(DIRECTIONS) Only lines with the string "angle" should be returned from the data below.

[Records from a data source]

==============================

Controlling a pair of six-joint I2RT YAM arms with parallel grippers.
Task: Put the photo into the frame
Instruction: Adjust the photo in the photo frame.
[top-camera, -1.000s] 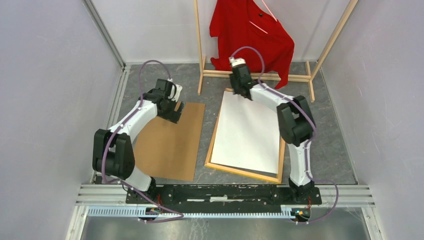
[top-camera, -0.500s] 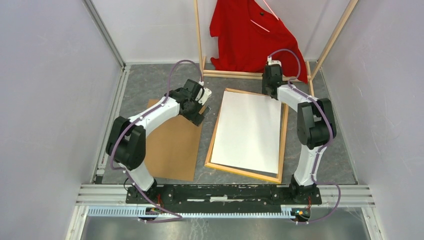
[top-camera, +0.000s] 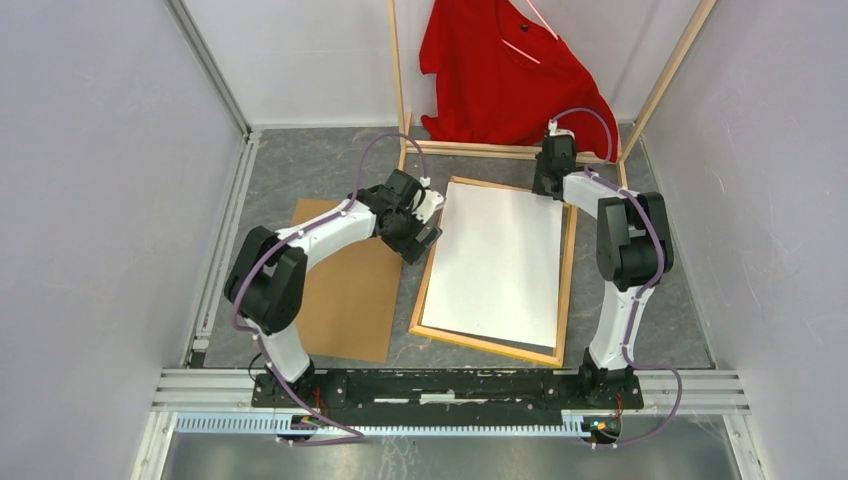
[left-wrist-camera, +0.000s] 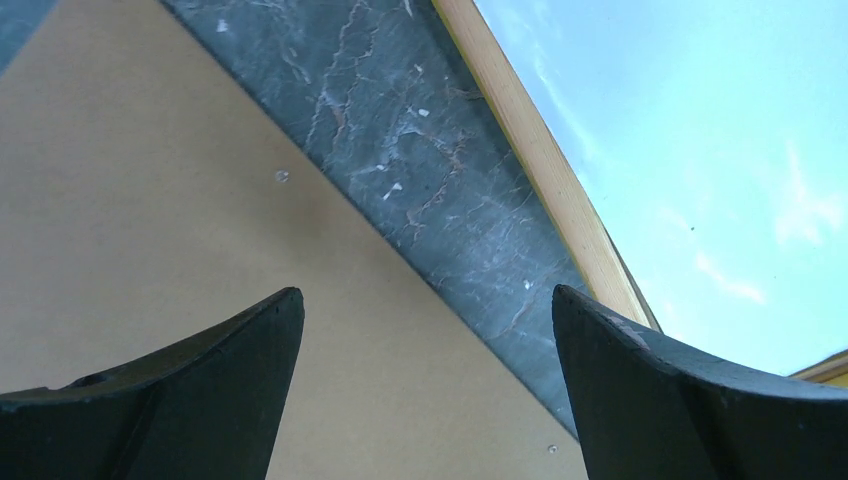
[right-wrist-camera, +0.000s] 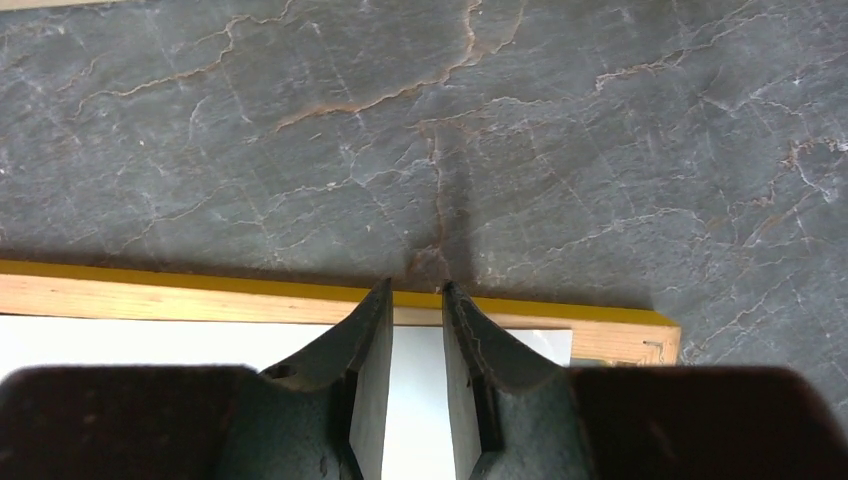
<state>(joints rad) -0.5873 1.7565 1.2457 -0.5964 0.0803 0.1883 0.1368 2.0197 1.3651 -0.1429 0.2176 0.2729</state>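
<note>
Right gripper (right-wrist-camera: 415, 290) first: its fingers stand only a narrow slit apart with nothing pinched between them, tips down on the far rail of the frame (top-camera: 567, 272), close to its far right corner. That slit was wider a second ago, when this gripper sat at the frame's far left corner; it has travelled along the far rail since. Left gripper (left-wrist-camera: 425, 300): jaws spread wide, as before, hovering with the brown backing board (top-camera: 345, 300) under one finger and the frame's left rail just beyond the other. A second ago it hung over the board's far left corner; now it has swung right to the gap between board and frame. The photo (top-camera: 497, 265) has not budged: white side up, lying inside the frame, slightly skewed against the near rail. The frame lies right of centre on the grey worktop (top-camera: 310, 170), its far edge near the foot of the wooden rack (top-camera: 405, 100) carrying a red shirt (top-camera: 500, 70).
</note>
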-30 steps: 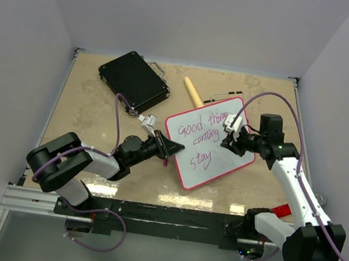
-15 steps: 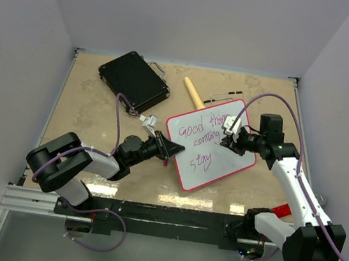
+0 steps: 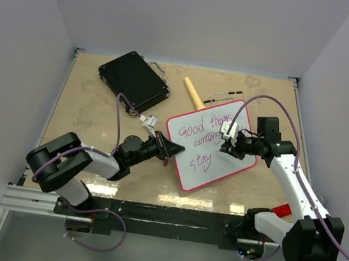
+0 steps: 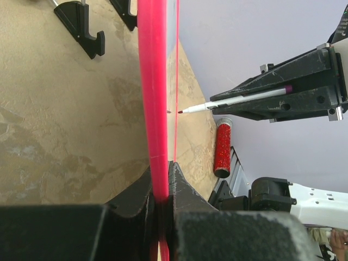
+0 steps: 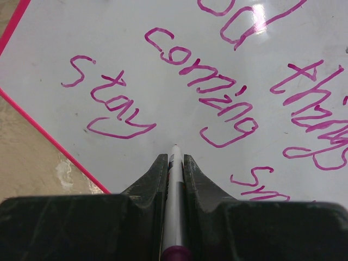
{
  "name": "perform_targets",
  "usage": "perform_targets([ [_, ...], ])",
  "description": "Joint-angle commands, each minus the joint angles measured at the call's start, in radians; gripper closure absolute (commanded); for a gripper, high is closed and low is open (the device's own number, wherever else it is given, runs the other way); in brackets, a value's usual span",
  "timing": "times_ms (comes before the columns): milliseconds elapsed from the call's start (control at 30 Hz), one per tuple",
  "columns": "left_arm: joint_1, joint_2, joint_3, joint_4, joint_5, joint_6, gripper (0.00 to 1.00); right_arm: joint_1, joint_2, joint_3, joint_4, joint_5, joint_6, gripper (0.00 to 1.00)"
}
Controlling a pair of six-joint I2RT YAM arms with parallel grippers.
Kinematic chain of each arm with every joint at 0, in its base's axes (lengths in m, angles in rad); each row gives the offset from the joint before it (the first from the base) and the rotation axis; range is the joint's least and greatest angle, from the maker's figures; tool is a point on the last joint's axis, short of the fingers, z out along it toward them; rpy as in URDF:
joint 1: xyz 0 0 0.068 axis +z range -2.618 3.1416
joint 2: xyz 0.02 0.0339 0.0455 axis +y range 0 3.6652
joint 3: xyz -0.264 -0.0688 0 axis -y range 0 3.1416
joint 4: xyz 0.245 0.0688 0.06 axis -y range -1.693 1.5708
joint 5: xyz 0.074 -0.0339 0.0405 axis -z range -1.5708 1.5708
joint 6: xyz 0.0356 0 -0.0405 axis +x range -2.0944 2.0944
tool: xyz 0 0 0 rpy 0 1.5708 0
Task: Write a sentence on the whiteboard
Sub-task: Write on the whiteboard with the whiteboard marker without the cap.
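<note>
Top view, board [image 3: 225, 164]: we find it resting askew on the table [image 3: 93, 113], right of centre.
Top view, sentence [image 3: 201, 136]: three pink handwritten lines on the board.
Top view, left gripper [image 3: 173, 149]: at the board's left corner.
Top view, right gripper [image 3: 229, 144]: over the board's right half.
Left wrist, left gripper: we see both jaws clamped tight on the board's red edge.
Left wrist, marker [image 4: 239, 100]: tip just beside the board face; we cannot tell whether it touches.
Right wrist, right gripper: jaws closed on the marker.
Right wrist, sentence: we read "things", "coming", "stay", and "sm" beside the tip.
</note>
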Motion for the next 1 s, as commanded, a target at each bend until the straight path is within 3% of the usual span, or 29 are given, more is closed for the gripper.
perform_targets([
  [0,0.001,-0.029,0.027,0.082,0.038,0.048,1.00,-0.003,-0.036,-0.001,0.040,0.002,0.012,1.00],
  [433,0.003,-0.023,0.034,0.082,0.043,0.048,1.00,-0.002,-0.012,-0.019,0.097,0.030,0.051,1.00],
  [967,0.001,-0.019,0.033,0.086,0.041,0.047,1.00,-0.002,0.024,0.001,-0.052,0.012,-0.055,1.00],
])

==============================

(OUTPUT OF THE TASK)
  "description": "Joint-angle commands, each minus the joint angles measured at the call's start, in radians; gripper closure absolute (commanded); for a gripper, high is closed and low is open (the device's own number, wherever else it is given, runs the other way); in brackets, a value's usual span",
Kinematic chain of each arm with every joint at 0, in its base's axes (lengths in m, angles in rad); each row gives the offset from the joint before it (the first from the base) and the rotation axis; range is the joint's least and greatest angle, from the maker's figures; tool is a point on the last joint's axis, short of the fingers, z out along it toward them; rpy as in URDF:

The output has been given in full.